A single number is the answer: how many lines of the data hold "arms"?
▼
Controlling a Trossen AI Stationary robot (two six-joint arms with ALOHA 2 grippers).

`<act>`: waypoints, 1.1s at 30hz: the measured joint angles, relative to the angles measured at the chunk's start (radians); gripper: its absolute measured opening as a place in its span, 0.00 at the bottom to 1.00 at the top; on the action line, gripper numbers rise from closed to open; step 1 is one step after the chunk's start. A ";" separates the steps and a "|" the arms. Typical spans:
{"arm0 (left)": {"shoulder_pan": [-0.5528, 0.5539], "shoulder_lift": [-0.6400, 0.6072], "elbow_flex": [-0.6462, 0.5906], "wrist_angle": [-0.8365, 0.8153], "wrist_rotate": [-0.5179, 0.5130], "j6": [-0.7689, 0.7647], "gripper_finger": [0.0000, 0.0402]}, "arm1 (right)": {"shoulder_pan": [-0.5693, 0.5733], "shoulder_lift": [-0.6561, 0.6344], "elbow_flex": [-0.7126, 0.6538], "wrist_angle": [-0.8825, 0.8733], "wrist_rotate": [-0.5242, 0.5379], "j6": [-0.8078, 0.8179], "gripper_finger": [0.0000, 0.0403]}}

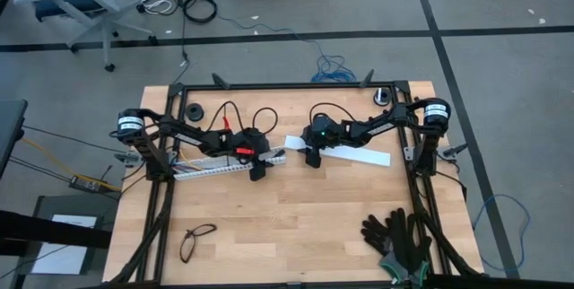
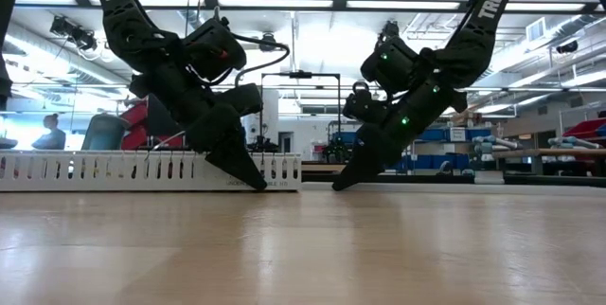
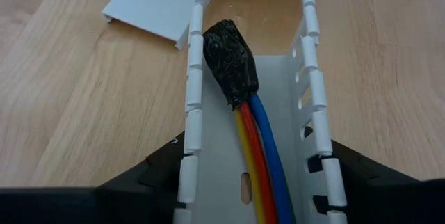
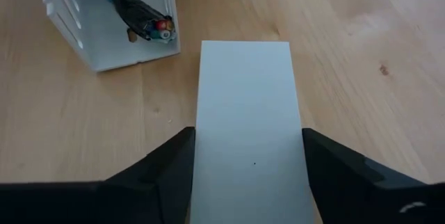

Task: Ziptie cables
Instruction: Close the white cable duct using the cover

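The cables (image 3: 261, 147), yellow, red and blue wires with a black-taped end (image 3: 229, 57), lie inside a white slotted rail (image 1: 211, 170) that rests on the table. My left gripper (image 3: 254, 163) is shut on this rail near its right end, its tip down at the table (image 2: 256, 182). A flat white cover strip (image 1: 354, 153) lies just right of the rail. My right gripper (image 4: 248, 147) is shut on the strip's left part. The rail's open end with the cable tips (image 4: 149, 26) lies just beyond the strip's end. My left gripper has one finger (image 3: 163, 179) outside each slotted wall (image 3: 188, 161) of the rail, near its right end, pinching the rail across its width. The fingers slant down from the table's left. The rail sits on the table, channel up. My right gripper pinches the cover strip by its two long edges (image 4: 197, 154), near the end facing the rail. The fingers (image 4: 327, 165) slant down from the table's right and lie across the strip. The strip looks flat on the table.
A pair of glasses (image 1: 197, 240) lies near the front left, and black gloves (image 1: 395, 235) lie at the front right. A black ring (image 1: 195, 112) sits at the back left. Bare wood stretches between the grippers and the near edge.
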 joint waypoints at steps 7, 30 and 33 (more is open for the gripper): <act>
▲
#### OUTPUT:
2